Usai mondar-mandir di tengah keramaian kota Labuan Bajo siang hari tadi, sorenya saya hendak menepi ke Bukit Sylvia, salah satu perbukitan indah yang cukup sering saya kunjungi di Labuan Bajo.
Hari ini kota yang berikonkan satwa Komodo tersebut memang sangat cerah. Hampir tidak ada gumpalan awan yang menutupi cahaya matahari. Situasi ini merupakan nilai plus bagi mereka yang ingin menikmati sunset sore harinya.
Bagi saya, Bukit Sylvia itu seperti gadis hitam manis dan berpipi lesung: mudah untuk saya jatuh cinta. Selain datang untuk menikmati udara sejuk sore hari dan menikmati sunset, saya juga ingin mencari "Tangan Tuhan" ketika berada di atas puncak bukit ini.
Ihwal ketika saya berada di atas puncak bukit, sorot mata saya langsung mengarah ke laut biru di depan sana. Saya merasakan, semacam ada tangan yang terbuka lapang menyambut kehadiran saya di sana. Dan kupikir, benar, itu adalah Tangan Tuhan.

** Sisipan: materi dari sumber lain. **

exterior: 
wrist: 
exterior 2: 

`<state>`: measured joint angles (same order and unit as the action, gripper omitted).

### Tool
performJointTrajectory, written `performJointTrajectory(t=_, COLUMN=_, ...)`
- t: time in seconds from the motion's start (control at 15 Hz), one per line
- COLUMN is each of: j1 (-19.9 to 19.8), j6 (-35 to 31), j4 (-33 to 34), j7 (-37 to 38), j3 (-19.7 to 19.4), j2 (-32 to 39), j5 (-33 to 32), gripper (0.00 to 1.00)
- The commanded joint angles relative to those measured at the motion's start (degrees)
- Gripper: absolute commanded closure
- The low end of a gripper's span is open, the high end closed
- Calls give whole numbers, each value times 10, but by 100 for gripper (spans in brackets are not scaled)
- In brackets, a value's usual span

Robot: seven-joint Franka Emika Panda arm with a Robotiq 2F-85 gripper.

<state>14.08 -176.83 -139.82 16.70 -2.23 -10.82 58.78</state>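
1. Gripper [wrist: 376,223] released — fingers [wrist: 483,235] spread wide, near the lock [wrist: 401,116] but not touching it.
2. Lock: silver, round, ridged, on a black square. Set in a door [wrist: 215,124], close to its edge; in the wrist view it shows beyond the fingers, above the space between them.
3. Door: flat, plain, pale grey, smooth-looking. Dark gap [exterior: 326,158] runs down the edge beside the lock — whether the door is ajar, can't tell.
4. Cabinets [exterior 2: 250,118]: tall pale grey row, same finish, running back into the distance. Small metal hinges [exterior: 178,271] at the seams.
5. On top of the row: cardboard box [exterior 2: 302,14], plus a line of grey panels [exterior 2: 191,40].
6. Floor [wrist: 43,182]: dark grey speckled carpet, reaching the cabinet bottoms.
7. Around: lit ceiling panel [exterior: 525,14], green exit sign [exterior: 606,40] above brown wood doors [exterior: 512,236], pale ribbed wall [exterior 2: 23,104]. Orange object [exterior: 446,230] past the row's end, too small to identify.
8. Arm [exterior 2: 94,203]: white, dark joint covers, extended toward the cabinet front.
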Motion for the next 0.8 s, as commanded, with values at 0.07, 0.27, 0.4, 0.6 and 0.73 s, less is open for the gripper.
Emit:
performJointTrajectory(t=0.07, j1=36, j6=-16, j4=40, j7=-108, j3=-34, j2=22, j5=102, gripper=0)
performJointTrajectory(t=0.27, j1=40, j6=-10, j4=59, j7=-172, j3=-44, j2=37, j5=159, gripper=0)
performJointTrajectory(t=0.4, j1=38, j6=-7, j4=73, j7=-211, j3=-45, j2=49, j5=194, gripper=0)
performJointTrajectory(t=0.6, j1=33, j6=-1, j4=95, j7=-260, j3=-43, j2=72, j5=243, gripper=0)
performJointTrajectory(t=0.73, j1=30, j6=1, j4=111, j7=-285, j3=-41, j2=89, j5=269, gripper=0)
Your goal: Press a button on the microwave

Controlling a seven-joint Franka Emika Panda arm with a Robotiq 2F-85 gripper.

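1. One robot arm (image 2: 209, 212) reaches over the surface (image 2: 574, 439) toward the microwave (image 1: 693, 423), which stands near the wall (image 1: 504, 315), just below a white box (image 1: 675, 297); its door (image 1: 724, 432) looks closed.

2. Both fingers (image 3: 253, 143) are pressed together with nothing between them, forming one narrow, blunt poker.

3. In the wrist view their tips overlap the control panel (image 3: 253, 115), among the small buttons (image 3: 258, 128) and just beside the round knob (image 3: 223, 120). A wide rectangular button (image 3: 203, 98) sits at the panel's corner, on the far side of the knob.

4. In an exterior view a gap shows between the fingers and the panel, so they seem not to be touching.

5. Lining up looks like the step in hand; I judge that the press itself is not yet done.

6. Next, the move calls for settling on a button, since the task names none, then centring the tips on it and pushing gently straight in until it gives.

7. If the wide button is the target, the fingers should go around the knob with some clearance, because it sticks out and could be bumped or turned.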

Sejauh ini memang, saya belum pernah turun dan/atau mendekat hingga ke bibir pantainya. Tapi menurut cerita orang, area pantainya amat sempit karena didominasi oleh pohon mangrov.

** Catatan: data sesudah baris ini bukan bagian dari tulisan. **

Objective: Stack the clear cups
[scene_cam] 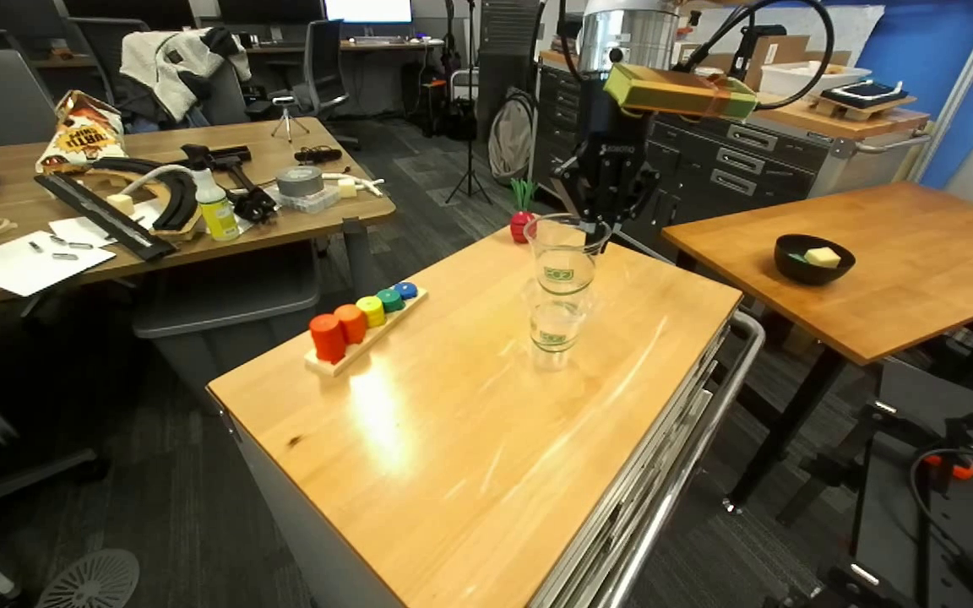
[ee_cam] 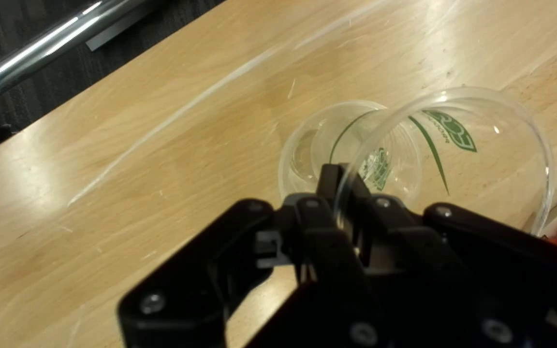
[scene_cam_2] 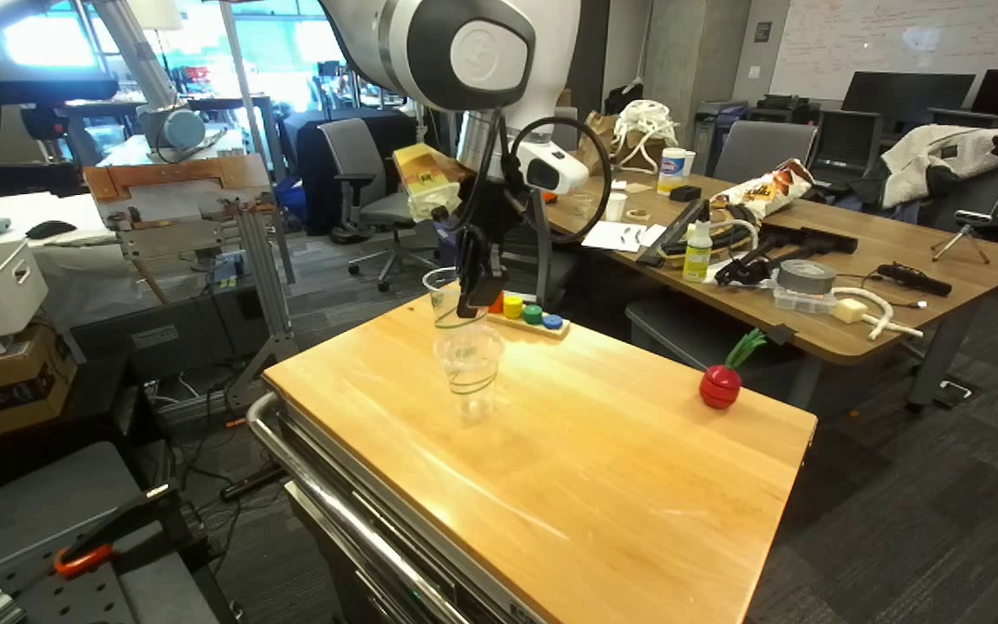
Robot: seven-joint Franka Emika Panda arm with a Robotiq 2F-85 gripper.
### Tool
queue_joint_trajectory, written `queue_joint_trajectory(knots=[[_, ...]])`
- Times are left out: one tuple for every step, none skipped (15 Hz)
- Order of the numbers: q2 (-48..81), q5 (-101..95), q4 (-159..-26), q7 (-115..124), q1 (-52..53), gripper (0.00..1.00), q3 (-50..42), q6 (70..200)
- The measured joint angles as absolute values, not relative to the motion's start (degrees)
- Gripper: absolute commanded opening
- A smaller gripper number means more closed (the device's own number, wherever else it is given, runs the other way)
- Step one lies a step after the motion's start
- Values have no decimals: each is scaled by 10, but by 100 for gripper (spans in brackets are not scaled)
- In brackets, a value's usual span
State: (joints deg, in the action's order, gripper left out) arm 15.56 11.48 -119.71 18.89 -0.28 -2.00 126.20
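Observation:
Two clear cups with green print show in all views. The lower clear cup stands upright on the wooden cart top; it also shows in an exterior view and the wrist view. My gripper is shut on the rim and wall of the upper clear cup, also seen in an exterior view. The upper cup is above the lower one. In the wrist view its rim sits off to the right of the lower cup. I cannot tell whether the cups touch.
A row of coloured blocks on a wooden base stands on the cart top. A red radish-like item with green leaves stands near another edge. A metal rail runs along one side. A side table holds a black bowl.

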Motion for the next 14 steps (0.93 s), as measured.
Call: queue_joint_trajectory(knots=[[158,115,-1196,188,-4,5,-20,1264],[160,115,-1196,186,-5,31,-20,1266],[162,115,-1196,185,-6,32,-21,1267],[164,115,-1196,182,-7,38,-22,1268],[165,115,-1195,179,-8,47,-22,1269],[166,115,-1195,176,-8,54,-22,1271],[166,115,-1195,174,-8,63,-22,1272],[166,115,-1194,171,-8,69,-22,1273],[166,115,-1192,169,-8,77,-22,1273],[166,115,-1190,167,-8,85,-22,1273],[166,115,-1188,166,-8,92,-22,1273],[166,115,-1185,166,-8,100,-22,1273],[166,114,-1182,166,-8,100,-22,1273],[163,108,-1179,166,-8,100,-22,1270]])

Ya, sudahlah. Tak jadi soal. Yang penting diriku bisa merasakan keramahan Tuhan, angin sepoi nyiur melambai, gulungan ombak, menikmati matahari terbenam, dan pandanganku bisa sampai ke dasar karang laut, sekalipun dari jauh misalnya.
Kalau dulu, saya melihat sunset bukanlah sesuatu yang mengagumkan, takcukup elok dipandang mata. Tidak.
Tapi kini, pandangan saya justru berbalik arah. Saya justeru melihat hal satu ini sebagai sesuatu yang berbeda. Entahlah, mungkin karena bersama "Tangan Tuhan" saya telah menemukan sisi romantisme dari fenomena matahari terbenam.